_Exercise aim_:
Once the pictures are removed, reproduce what is left of the data below exactly.

_Given data_:

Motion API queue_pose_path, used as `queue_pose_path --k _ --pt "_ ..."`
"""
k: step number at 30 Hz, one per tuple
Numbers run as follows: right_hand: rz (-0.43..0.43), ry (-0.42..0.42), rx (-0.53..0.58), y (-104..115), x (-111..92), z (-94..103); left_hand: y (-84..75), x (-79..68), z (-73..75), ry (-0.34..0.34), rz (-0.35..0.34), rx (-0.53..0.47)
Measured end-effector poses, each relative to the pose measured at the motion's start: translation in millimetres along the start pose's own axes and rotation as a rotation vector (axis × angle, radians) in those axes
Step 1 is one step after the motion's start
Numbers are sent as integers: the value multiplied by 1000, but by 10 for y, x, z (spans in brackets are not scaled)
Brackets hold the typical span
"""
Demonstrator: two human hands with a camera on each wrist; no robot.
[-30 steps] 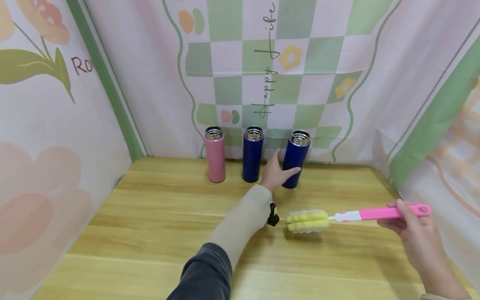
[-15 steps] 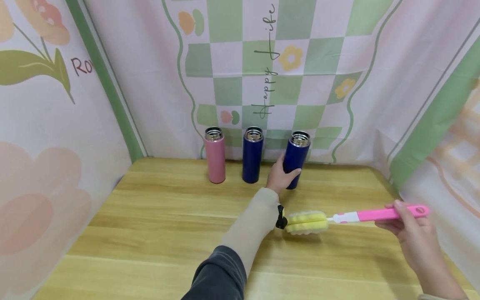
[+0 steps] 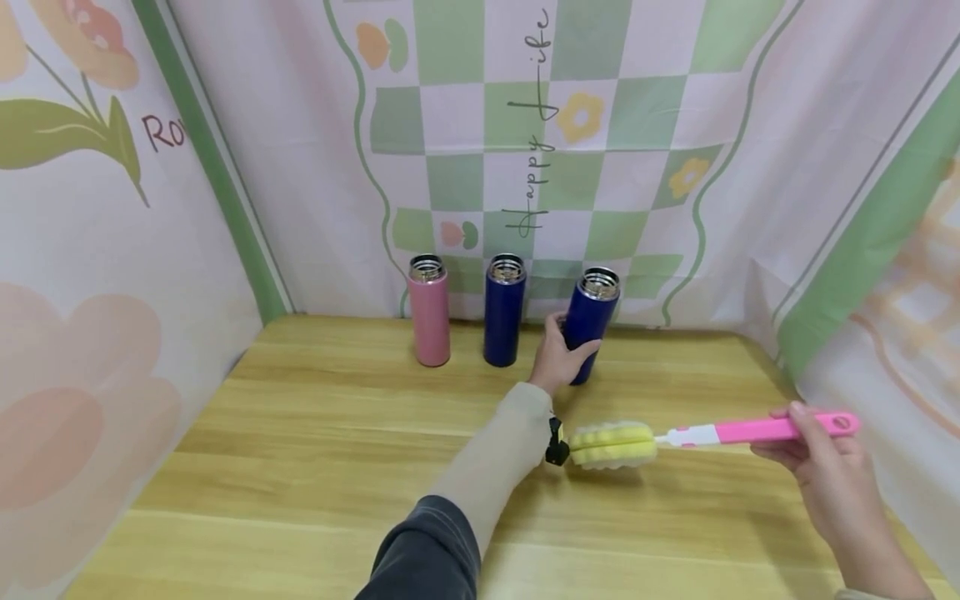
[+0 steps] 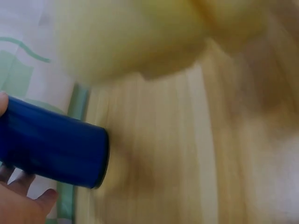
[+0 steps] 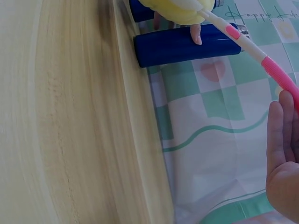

_Written response_:
Motion API queue_pose_path, used as `queue_pose_path --k _ --pt "_ ..."`
"""
k: step number at 30 Hz, one per tuple
Numbers run as follows: right_hand: rz (-0.43..0.43), ry (-0.42..0.42), rx (-0.53..0.58), y (-104..115), x (-111..92), z (-94..103); left_hand: y (-84..75), x (-79..68), z (-73..75), ry (-0.34..0.34), rz (-0.35..0.34), rx (-0.53..0.47)
Measured end-effector poses, each relative to the pose measured at the motion's start: translation in millimetres along the start pose's own axes and rotation as a rotation vector (axis × angle, radians) in those axes
Step 1 is one step after the motion's start
Numbers are sent as integers: the value multiplied by 1000, but by 10 for y, x, z (spans in brackets are not scaled)
Brackets hold the typical span
"""
Demonstrator: two human hands with a camera on each wrist; no robot.
[-30 steps] 
[-15 steps] 
[+0 steps] 
[+0 steps] 
[+0 steps] 

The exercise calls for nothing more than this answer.